The reticulating phylogeny of island biogeography theory

Abstract

Biogeographers study all patterns in the geographic variation of life, from the spatial variation in genetic and physiological characteristics of cells and individuals, to the diversity and dynamics of biological communities among continental biotas or across oceanic archipelagoes. The field of island biogeography, in particular, has provided some genuinely transformative insights for the biological sciences, especially ecology and evolutionary biology. Our purpose here is to review the historical development of island biogeography theory during the 20th century by identifying the common threads that run through four sets of contributions made during this period, including those by Eugene Gordon Munroe (1948, 1953), Edward O. Wilson (1959, 1961), Frank W. Preston (1962a,b), and the seminal collaborations between Wilson and Robert H. MacArthur (1963, 1967), which revolutionized the field and served as its paradigm for nearly four decades. This epistemological account not only reviews the intriguing history of island theory, but it also includes fundamental lessons for advancing science through transformative integrations. Indeed, as is likely the case with many disciplines, island theory advanced not as a simple accumulation of facts and an orderly succession of theories and paradigms, but rather in fits and starts through a reticulating phylogeny of ideas and alternating periods of specialization and reintegration. We conclude this review with a summary of the salient features of this scientific revolution in the contest of Kuhn's structure, which strongly influenced theoretical advances during this period, and we then describe some of the fundamental assumptions and tenets of an emerging reintegration of island biogeography theory.

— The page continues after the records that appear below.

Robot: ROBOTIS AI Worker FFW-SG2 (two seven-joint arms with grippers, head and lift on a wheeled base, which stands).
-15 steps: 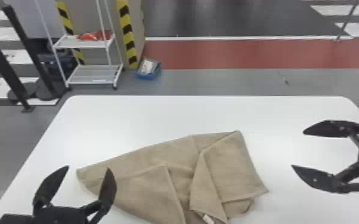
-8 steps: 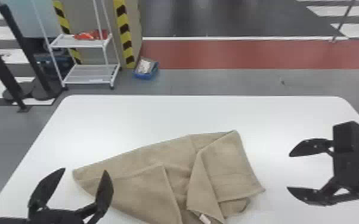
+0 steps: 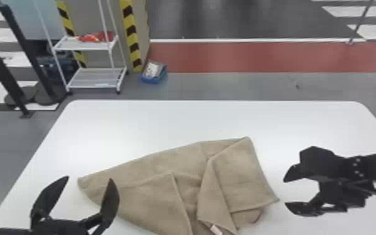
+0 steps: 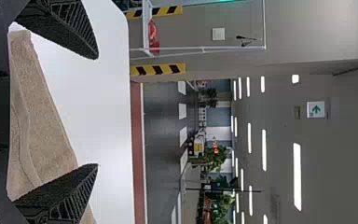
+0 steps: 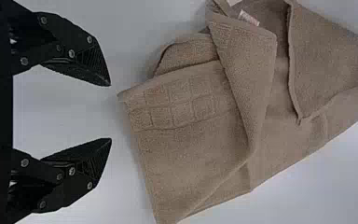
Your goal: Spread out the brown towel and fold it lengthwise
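Brown towel (image 3: 153, 168): part-folded, rumpled, flat on white surface (image 3: 128, 125). R gripper (image 3: 286, 192): just beside towel's R end, fingers wide. L gripper (image 3: 89, 178): by towel's L end, fingers wide. White rack (image 3: 96, 78): on floor, well beyond towel & L.

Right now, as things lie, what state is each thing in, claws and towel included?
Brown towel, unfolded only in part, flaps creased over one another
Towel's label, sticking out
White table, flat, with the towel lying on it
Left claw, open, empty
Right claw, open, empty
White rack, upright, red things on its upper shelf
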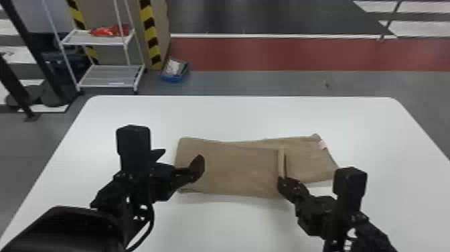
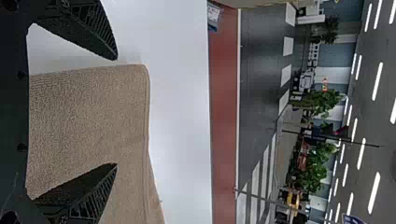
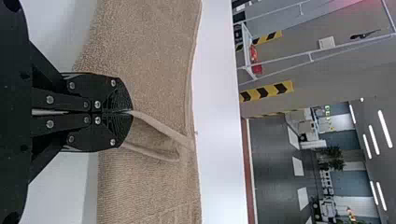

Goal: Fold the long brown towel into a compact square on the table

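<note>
We have the long brown terry towel across the middle of the frame, partly folded, its doubled part left of centre and a single-looking stretch running right to a small pale tag. It lies on the white, round-cornered table. Right gripper, lower right of centre: fingers closed, pinching a raised edge of the towel. Left gripper, left of centre at the towel's left end: fingers wide apart, nothing held; we see towel below the gap in the left wrist view. White metal rack upper left, red item on its shelf.
</note>
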`<state>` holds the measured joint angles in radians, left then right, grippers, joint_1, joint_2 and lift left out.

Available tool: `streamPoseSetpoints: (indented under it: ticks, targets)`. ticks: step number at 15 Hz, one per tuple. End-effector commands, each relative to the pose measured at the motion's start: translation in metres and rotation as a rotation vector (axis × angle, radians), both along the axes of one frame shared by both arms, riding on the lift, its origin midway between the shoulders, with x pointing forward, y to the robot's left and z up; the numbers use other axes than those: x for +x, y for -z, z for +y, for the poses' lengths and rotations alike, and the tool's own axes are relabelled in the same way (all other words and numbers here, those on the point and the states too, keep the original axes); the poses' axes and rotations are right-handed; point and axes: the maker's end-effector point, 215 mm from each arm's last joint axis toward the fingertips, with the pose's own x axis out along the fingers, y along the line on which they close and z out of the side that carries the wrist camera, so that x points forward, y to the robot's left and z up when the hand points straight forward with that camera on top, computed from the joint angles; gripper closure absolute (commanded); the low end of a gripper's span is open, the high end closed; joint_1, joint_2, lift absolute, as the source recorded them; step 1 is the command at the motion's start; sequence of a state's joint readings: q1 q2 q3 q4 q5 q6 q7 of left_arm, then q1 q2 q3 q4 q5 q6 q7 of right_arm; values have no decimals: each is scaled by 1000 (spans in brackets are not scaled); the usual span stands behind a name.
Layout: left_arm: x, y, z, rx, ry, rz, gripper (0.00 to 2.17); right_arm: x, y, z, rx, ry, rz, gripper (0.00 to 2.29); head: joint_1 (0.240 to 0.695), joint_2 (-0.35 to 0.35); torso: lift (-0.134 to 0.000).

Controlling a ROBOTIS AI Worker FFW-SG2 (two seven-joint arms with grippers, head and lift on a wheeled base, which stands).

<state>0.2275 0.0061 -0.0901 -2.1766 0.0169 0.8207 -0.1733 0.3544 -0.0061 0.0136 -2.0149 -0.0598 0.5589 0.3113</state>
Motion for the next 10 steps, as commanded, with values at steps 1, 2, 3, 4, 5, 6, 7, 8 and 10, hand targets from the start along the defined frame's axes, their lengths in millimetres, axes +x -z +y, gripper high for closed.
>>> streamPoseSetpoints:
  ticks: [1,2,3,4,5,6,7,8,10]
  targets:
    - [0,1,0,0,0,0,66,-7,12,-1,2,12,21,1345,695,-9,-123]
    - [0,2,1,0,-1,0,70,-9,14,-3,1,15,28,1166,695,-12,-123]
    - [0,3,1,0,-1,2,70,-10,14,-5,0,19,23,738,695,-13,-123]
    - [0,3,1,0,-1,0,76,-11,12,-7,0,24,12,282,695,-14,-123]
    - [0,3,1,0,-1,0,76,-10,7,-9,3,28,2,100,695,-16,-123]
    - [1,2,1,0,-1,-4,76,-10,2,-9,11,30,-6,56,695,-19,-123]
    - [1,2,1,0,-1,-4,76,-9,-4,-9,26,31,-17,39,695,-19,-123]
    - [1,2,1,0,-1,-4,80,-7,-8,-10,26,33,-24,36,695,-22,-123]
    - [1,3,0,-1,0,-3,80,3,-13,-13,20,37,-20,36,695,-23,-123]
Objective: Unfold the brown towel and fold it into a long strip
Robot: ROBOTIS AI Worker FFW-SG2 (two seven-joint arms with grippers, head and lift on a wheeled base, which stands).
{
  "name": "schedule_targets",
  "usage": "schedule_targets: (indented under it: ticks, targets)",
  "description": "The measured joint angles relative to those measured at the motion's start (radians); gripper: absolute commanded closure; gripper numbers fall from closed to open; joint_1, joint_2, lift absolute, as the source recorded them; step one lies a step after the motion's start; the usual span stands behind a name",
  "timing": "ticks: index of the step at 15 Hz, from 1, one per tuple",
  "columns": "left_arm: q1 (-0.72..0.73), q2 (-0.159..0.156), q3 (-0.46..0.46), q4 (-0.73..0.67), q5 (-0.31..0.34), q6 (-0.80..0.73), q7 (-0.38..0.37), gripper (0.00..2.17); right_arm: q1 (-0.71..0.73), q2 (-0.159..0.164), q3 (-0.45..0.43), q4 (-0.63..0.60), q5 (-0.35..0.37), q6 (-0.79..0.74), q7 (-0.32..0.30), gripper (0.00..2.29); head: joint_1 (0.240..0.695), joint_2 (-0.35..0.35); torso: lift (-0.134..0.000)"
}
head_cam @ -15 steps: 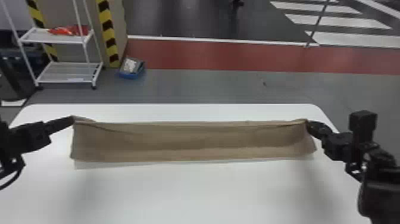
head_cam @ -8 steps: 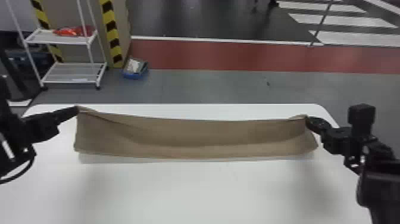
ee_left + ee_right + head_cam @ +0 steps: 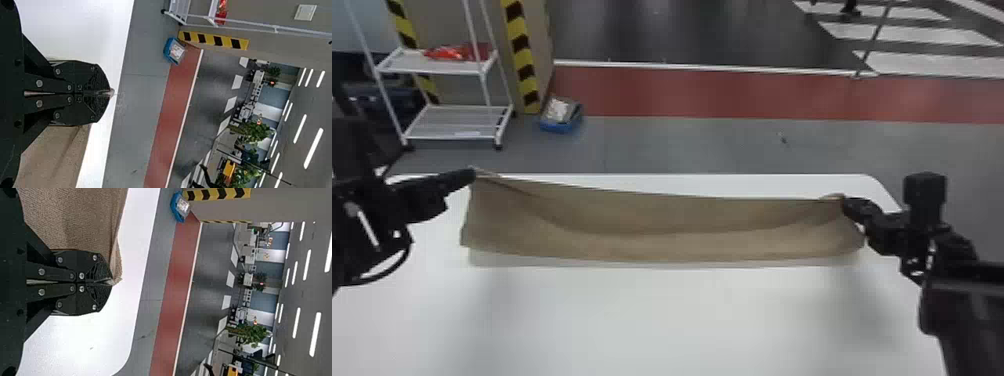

FIGURE 1. DARLINGTON‘S THEORY OF SELECTIVE IMMIGRATION

According to Darlington’s (1957) model, (A) species populations are distributed in a nested fashion among islands of increasing isolation from their mainland source. Publication of this model was soon followed by Wilson’s (1959) empirical demonstration of the nested pattern for four species of ponerine ants (B). In part (A), immigration abilities of species A > B > C > D; in part (B), distribution patterns suggest that immigration abilities of species 4 > 3 > 2 > 1. (Illustrations redrawn by Lomolino et al. 2006; reproduced with permission from Sinauer.)

FIGURE 2. WILSON’S CONCEPT OF SPECIES SATURATION AND ISLAND AREA

According to Wilson, the relationship between the number of ponerine and cerapachyine ant species and island area resulted from the tendency for insular faunas to be in “saturated or near-saturated conditions,” approaching an upper limit “set by the size of the islands” (1961:170–171).

FIGURE 3. ROBERT MACARTHUR‘S FIRST GRAPHICAL MODEL OF DYNAMIC EQUILIBRIUM ON ISLANDS

Using data supplied by Ruth Patrick from her then unpublished studies on the colonization of glass slides by freshwater diatoms (see Patrick 1968), Robert H. MacArthur sketched the first graphical equilibrium model illustrating how species richness should vary with island area (second column, labeled “is. small (or) is. large” (i.e., small or large islands, respectively), affecting extinction rates, and two curves labeled “ext.”) and isolation (simulated by enclosures with small or large openings; first column, affecting immigration rates, two curves labeled “immigr. of new sp.”). Illustration from a scan by Swanson (2000) of a note from MacArthur to E. O. Wilson dated 27 April 1962, which included the following: “But I did want to tell you my ideas about a model of number of species so that you can improve it while I am away. … Basically, unless immigration and local species extinctions are much rarer than I guess, they must about balance” (see Wilson 1994:250; Swanson 2000:89–90). (From the Robert Helmer MacArthur [1930–1972] Papers, Department of Ecology and Evolutionary Biology, Princeton University.)